贺砚随的语气突然加重,眼尾透着锋芒锐利,直直刺向何大人。
“自古英雄出少年,少年将军不都是年少征战,才赢得美名功绩。”贺砚随反唇相讥,“本王请求出征,不为功名利禄,只为守住大晋朝江山,护大晋朝百姓安定。”
“何大人处处阻拦,居心何在!”贺砚随挑眉,冷淡的眼神一闪而过,朝昭文帝行礼,“儿臣一片赤诚之心,还请陛下明鉴!”
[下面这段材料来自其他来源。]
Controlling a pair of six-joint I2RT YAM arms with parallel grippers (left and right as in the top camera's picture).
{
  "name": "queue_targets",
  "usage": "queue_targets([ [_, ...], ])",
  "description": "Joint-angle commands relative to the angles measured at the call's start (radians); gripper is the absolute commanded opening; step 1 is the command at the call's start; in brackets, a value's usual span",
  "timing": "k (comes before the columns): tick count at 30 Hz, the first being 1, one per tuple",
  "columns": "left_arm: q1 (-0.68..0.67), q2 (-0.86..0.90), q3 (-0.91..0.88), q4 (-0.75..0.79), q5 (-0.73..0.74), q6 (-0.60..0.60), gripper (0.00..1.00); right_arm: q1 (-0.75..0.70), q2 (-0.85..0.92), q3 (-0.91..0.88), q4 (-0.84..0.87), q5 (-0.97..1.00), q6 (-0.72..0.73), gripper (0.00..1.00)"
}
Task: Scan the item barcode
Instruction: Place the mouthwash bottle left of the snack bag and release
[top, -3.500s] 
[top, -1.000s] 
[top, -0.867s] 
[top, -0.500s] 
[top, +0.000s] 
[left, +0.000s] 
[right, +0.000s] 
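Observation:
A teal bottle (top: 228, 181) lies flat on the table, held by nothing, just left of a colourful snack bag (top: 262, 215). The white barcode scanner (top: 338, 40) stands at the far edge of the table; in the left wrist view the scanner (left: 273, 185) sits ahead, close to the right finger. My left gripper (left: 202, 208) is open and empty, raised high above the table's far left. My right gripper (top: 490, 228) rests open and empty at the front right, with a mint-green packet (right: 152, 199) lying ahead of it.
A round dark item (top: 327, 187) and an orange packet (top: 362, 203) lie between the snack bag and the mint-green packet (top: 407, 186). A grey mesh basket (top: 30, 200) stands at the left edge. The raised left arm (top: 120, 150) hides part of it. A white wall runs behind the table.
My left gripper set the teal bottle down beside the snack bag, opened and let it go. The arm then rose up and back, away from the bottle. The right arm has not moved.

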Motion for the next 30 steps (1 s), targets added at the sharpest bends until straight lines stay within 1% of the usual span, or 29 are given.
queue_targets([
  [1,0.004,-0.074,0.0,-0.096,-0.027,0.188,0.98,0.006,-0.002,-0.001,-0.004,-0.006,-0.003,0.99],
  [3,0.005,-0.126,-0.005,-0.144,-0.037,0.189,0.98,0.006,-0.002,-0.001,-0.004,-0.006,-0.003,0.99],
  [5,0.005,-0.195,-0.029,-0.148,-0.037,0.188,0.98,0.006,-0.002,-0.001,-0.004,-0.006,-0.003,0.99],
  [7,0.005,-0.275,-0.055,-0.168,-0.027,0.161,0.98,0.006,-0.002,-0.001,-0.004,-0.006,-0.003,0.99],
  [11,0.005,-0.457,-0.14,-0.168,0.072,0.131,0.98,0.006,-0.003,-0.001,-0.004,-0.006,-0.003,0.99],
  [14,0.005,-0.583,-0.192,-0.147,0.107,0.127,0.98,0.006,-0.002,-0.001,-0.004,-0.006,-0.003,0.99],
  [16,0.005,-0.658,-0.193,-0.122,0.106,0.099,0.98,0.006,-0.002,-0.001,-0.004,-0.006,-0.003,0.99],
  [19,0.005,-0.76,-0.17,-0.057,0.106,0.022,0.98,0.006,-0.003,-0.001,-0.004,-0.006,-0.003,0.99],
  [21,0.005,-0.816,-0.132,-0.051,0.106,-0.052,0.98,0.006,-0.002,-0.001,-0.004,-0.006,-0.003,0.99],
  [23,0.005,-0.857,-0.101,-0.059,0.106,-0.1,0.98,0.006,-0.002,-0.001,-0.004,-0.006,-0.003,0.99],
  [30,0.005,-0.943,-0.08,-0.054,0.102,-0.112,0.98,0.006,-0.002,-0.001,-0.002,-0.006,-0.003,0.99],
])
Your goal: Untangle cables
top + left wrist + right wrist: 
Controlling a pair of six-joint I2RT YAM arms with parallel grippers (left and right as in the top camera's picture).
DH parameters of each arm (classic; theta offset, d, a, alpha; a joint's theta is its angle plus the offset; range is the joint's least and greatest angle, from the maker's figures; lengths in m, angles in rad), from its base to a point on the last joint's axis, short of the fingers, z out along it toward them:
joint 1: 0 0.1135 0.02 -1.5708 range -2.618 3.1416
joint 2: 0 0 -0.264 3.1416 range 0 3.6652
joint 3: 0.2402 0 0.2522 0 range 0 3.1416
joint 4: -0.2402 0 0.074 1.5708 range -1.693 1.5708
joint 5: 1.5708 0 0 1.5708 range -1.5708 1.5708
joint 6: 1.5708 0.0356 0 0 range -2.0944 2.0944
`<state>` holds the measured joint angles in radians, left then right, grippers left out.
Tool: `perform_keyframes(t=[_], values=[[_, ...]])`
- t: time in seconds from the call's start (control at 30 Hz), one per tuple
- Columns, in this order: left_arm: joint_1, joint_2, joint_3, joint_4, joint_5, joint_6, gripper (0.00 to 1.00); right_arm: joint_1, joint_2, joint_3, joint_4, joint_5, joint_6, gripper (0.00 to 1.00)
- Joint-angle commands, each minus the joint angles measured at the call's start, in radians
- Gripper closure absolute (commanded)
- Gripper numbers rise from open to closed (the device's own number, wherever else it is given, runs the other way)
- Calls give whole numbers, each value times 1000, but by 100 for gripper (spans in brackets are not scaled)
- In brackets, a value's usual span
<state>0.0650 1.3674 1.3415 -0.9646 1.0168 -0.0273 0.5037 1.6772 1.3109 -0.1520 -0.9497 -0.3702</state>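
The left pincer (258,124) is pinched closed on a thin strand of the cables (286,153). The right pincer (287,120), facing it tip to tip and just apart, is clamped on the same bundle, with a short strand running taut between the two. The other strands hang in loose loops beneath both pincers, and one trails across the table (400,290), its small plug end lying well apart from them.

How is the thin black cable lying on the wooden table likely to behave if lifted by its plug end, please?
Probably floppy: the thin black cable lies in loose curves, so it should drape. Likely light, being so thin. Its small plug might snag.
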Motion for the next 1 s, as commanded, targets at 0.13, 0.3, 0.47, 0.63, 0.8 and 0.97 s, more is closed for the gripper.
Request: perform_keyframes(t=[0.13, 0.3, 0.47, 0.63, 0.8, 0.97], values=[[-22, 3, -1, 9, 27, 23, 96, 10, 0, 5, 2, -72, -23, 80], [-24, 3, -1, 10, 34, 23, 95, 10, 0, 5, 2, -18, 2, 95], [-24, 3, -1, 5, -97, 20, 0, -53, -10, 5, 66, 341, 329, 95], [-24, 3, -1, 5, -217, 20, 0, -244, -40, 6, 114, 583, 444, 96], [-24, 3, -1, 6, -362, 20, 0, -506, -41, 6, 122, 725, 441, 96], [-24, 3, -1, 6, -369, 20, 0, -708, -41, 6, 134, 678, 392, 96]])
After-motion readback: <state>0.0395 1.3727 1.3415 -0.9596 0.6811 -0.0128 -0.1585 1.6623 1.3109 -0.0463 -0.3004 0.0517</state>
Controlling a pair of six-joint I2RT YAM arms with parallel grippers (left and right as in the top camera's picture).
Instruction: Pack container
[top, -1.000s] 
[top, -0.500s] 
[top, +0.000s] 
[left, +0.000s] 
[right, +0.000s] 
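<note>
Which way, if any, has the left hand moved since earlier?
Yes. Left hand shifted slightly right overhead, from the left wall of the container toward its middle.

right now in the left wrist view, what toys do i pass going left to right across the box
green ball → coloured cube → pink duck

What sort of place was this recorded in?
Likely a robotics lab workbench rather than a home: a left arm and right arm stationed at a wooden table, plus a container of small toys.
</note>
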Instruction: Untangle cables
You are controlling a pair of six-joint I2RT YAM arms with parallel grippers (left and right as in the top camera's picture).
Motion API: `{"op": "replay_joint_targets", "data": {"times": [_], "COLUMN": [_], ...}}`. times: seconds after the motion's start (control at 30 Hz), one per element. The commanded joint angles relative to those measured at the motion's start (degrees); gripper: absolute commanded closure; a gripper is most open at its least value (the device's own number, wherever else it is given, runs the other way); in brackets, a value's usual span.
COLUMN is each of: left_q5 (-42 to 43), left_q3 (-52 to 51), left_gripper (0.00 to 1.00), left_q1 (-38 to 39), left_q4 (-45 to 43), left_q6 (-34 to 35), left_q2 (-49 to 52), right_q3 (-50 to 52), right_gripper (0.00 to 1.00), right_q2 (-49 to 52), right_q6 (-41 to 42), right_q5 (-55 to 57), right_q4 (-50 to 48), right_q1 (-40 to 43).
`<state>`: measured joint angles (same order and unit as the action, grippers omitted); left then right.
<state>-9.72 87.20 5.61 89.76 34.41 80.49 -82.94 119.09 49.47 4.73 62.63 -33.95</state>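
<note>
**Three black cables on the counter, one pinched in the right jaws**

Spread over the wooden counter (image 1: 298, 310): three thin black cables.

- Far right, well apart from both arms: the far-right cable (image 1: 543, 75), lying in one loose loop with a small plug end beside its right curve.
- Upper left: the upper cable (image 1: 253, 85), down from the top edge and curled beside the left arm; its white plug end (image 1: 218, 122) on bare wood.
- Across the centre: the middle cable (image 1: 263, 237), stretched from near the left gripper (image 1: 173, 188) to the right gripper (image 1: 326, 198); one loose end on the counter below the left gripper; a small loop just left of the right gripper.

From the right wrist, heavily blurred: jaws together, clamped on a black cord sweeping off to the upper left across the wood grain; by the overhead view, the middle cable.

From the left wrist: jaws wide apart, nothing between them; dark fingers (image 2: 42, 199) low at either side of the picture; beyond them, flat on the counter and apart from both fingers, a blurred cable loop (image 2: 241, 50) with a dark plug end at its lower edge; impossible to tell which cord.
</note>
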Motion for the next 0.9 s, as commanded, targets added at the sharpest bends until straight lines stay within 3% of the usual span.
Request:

“……”何大人被贺砚随一番话堵得哑口无言,良久才憋出一句,“简直是信口雌黄!”
何大人还想说什么,被昭文帝一句“行了”堵得不上不下,嘴里的话滚了又滚,最后憋屈地咽了下去,略显不服气。
“方才你们没人愿意站出来想办法,端王自请出征,你们倒是有话说了。”昭文帝冷哼一声。
昭文帝怎会不知道这群大臣的心思,当即拍板定下,“传朕的旨意,封端王贺砚随为定远大将军,领兵平定突厥!”
文武百官哗啦啦跪下,贺砚随掀开衣摆跪下,接过圣旨和虎符。
虎符在手,就算大臣们如何反对,也不能阻止贺砚随带兵出征了。
“谢陛下恩典!儿臣定不负陛下所托!”贺砚随将虎符双手举过头顶,叩头谢恩。
昭文帝面庞缓和下来,站起身来,亲自扶起贺砚随,温和开口:“局势刻不容缓,你现在便去军营点兵吧。”
“儿臣遵命。”贺砚随恭敬道。
何大人看向角落,只见贺凭舟摇摇头,只能作罢。
一个时辰后,大军陈兵城门外,浩浩荡荡,气势磅礴,带着势如破竹的气势。
贺砚随换了官服,穿上了银光夺目的盔甲,眼神坚毅地看向前方。
军旗猎猎随风飘扬,贺砚随牵动马绳,挥了挥手,“大军开拔!”
数十万大军即刻动身,带起阵阵烟尘,场面蔚为壮观。
城楼之上,,昭文帝和一众文武百官站在城墙边,时刻关注着大军的动静。
大军开拔之时,昭文帝拂开搀扶着的太监,往前走了两步远远眺望着大军离开的方向。